El partido comenzaba a las 4 de la tarde, justo cuando el banco cierra y llegan los supervisores a hacer el corte. Una vez hecho éste, pasamos a la reunión con el licenciado Manríquez, ahí estamos alrededor de media hora y finalmente a las 5 nos podemos ir. Para mi fortuna, en el banco soy el único al que le gusta el futbol, así que no tengo que preocuparme porque alguien haga algún comentario. Donde sí que tengo que cuidarme es en el estacionamiento, el de seguridad es aficionado al Universitario, así que tengo la esperanza de que por puro coraje no quiera ni saber del partido.

Una vez en el carro debo evitar el paso por la Avenida Central, la cual está llena de pequeños bares en los que seguro estarán transmitiendo el juego. No podría ni ver la cara de la gente, porque un gesto me indicaría cómo nos está yendo. No pondré ni la radio, sólo escucharé música con el volumen muy fuerte, para no advertir los gritos si cae un gol. Tendré justo 45 minutos para llegar a la casa y encerrarme por completo, y así evitar que el claxon de los carros o los gritos de los vecinos me anticipen un eventual campeonato, o al revés, que la indiferencia me anuncie la derrota.

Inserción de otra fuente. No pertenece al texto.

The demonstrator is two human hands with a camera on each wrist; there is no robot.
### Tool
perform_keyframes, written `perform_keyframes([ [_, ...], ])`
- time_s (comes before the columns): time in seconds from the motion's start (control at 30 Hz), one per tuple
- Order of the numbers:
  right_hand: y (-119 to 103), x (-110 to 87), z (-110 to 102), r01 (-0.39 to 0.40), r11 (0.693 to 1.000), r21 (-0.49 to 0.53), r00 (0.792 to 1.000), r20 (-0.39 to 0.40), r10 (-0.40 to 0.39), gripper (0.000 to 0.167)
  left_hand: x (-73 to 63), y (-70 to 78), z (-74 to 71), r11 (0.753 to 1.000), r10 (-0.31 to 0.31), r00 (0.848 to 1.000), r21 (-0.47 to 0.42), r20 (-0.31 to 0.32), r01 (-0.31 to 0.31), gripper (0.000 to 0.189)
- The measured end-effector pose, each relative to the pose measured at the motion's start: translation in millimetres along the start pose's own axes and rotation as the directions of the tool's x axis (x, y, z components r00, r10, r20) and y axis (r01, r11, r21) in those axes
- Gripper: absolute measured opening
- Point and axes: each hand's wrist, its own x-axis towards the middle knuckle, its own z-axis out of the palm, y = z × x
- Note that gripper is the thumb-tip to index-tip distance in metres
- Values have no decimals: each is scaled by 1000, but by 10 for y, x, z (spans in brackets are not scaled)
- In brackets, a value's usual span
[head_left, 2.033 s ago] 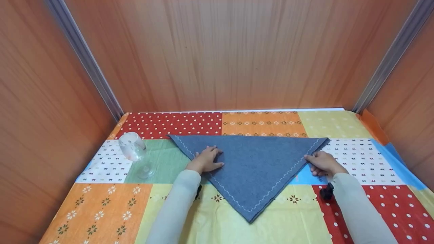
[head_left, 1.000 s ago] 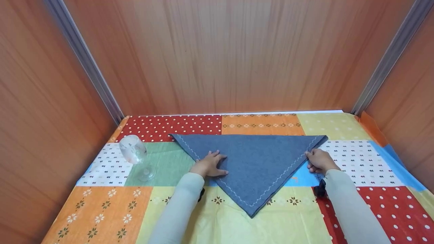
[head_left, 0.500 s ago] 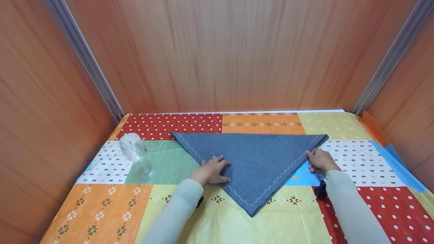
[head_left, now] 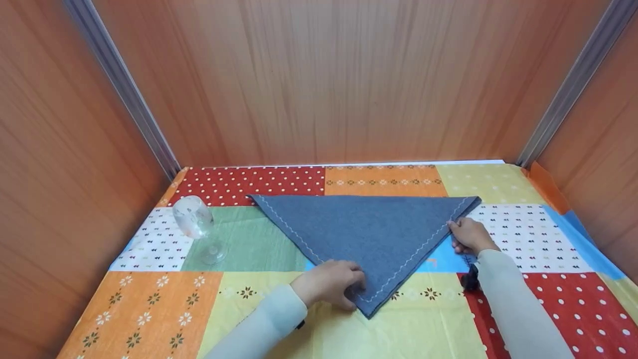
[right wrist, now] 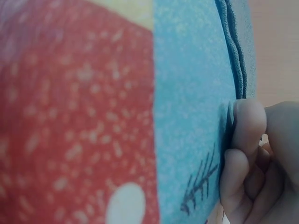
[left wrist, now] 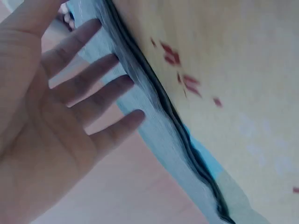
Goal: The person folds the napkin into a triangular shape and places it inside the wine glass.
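A grey cloth (head_left: 369,224) with a pale stitched border lies folded into a triangle, one point toward me. Near that point, my left hand (head_left: 331,284) is over the cloth's left edge. In the left wrist view its fingers (left wrist: 105,95) are spread and fairly straight beside the layered edge, with no cloth pinched between them. My right hand (head_left: 471,235) pinches the cloth's right edge below the far right corner. The right wrist view shows curled fingers (right wrist: 250,123) at the layered edge; the thumb's grip is partly hidden.
An upright clear stemmed glass (head_left: 193,218) stands on the left of the table. Underneath everything is a patchwork-patterned tablecloth (head_left: 149,309). Wooden panels (head_left: 349,85) wall the table at the back and both sides.
My left hand has slid along the cloth's left edge, toward me and to the right, close to the near point. My right hand stays at the right edge. The cloth shifted slightly away from me earlier.
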Motion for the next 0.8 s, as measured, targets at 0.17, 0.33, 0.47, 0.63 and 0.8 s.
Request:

Y llegó el miércoles. Pocas veces había experimentado esa sensación de que el tiempo no corre. Pero es verdad, cuando hay ansiedad el tiempo no corre. No supe ni cómo le hice, pero tras mucho esfuerzo nos dieron las cuatro de la tarde y el banco cerró sus puertas. La supervisora llegó y, contrario a lo que pensaba, me preguntó que si sabía cómo iba el partido. No tengo ni idea, le dije, y siguió con su trabajo. En la junta, Manríquez me veía con una cara de maldad absoluta, sabía lo que me costaba estar ahí, sin embargo, siguió como si nada y nos dejó salir a las cinco en punto.

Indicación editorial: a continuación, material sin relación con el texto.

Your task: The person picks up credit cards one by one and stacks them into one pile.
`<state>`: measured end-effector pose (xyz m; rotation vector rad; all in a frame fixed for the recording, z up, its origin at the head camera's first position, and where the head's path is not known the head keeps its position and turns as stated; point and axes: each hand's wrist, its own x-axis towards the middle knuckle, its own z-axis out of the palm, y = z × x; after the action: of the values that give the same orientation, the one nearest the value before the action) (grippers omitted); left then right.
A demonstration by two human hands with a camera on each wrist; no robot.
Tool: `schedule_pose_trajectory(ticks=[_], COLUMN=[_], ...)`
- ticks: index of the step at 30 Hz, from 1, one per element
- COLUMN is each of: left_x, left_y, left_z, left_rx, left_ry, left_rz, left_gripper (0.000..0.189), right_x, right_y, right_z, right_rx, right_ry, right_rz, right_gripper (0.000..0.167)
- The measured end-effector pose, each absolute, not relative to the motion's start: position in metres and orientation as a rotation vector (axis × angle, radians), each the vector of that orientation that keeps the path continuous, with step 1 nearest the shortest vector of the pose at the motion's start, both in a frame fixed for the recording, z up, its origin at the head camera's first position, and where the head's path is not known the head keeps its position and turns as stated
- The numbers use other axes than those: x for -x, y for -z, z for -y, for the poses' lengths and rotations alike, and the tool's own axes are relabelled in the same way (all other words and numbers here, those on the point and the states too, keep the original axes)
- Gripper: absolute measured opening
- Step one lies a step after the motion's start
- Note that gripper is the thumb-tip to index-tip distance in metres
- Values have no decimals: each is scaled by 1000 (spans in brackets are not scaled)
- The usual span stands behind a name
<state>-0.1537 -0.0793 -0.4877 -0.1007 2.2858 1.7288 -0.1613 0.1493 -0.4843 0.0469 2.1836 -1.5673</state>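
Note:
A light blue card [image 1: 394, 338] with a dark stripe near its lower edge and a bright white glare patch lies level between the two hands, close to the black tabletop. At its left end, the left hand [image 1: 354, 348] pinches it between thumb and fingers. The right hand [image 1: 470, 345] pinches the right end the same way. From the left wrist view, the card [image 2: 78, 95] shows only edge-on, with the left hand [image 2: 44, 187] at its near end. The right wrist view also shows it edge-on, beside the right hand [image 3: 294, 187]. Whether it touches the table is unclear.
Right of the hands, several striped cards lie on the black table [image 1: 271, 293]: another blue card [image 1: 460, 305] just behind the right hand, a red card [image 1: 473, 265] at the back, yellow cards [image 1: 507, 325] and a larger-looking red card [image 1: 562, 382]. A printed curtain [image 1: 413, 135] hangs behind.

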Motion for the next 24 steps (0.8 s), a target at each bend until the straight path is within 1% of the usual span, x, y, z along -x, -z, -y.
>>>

Cuando llegué al estacionamiento, vi que el de seguridad estaba en su caseta, escuchando el partido por la radio. En cuando me di cuenta de eso me eché a correr directo a mi carro, abrí la puerta y encendí la música a todo volumen, cuando llegué a que me abriera la pluma, advertí que me quería decir algo, pero lo ignoré y algo molesto terminó por dejarme salir. Seguí el plan al pie de la letra, esquivé la Avenida Central, por la calle no noté nada extraño. Conducía como un autómata, mirando al frente, hasta que llegué a la casa justo a las 17:50. El partido estaba terminando, por lo que me apuré a entrar antes de que los vecinos salieran e hicieran un comentario.

Estaba hecho. Entré a la casa. Mi mujer y los niños habían adornado la sala con banderas del Acevedo. Sobre la mesa estaba la botana y en la televisión la imagen congelada de los equipos saliendo a la cancha. Cerramos las ventanas y corrimos la cinta, con el volumen al máximo para que nadie molestara. Creo que el timbre sonó varias veces, pero nosotros estábamos metidísimos en el juego (más yo, que no tenía ni idea del resultado). Un juego trabado, sin goles, uno de esos partidos dignos de una final.

Ya entrado el segundo tiempo, cuando faltaban como 5 minutos para el final del partido y el marcador seguía en ceros, el Esportes Uniao marcó el gol de la ventaja. Nos quedamos fríos. Yo me puse las manos en la cara y comencé a llorar. No puede ser, dije, tantos años esperando este momento para perder así, siendo mejores, mereciendo el título. Yo veía de reojo cómo Carlos, nuestro hijo más pequeño, me miraba fijamente, incrédulo de ver a su padre llorar por un juego. En una de esas sentí cómo su pequeña mano me acariciaba la espalda, no pudo soportar ver a su papá sufrir, y al oído me dijo que no me preocupara, que el Acevedo había ganado 2-1, que el gol de la victoria cayó de último minuto, que me pusiera a ver el partido porque ya mero marcábamos el empate. Mi esposa me miró con esa cara que ponen las personas cuando la situación se nos escapa, y luego nos reímos. Yo cargué a Carlos y lo puse en mis piernas, y luego gritamos los dos goles como se gritan en las ocasiones importantes. Y después salimos a las calles a celebrar el campeonato.